● **What is required**
Find the number of lines containing the string "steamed" in the data. Answer with the number by itself.

╭─ Source material

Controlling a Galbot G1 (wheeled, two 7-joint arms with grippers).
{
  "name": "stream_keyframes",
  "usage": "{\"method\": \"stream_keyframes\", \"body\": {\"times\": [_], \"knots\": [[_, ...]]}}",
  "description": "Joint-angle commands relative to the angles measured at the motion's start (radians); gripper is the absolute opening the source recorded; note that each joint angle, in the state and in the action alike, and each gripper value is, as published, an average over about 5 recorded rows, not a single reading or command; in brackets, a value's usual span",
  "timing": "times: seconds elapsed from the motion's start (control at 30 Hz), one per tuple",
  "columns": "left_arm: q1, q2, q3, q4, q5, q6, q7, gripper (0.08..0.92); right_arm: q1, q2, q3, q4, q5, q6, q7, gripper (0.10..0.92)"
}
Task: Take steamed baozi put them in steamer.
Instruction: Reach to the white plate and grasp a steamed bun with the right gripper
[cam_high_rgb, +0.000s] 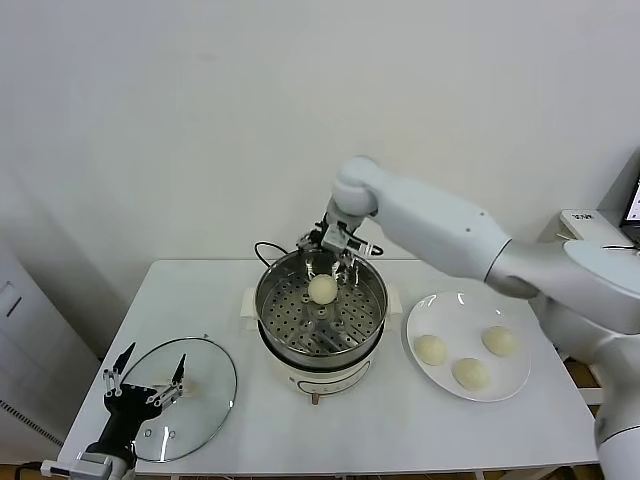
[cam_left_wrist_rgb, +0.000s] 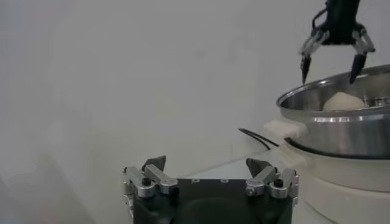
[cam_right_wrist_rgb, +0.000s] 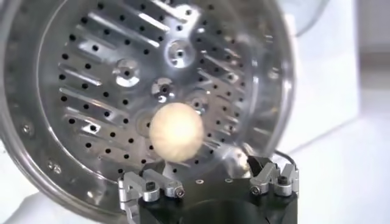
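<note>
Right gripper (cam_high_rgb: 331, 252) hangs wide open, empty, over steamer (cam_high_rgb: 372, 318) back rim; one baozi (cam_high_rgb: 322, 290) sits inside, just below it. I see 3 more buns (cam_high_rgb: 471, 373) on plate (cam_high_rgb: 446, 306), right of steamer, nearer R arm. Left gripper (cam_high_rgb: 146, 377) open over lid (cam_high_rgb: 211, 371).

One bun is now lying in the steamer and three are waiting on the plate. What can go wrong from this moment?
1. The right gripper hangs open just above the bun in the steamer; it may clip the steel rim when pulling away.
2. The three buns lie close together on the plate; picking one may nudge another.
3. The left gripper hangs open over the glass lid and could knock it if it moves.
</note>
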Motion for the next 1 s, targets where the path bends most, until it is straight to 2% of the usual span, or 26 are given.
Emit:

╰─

● **Answer to this task**
2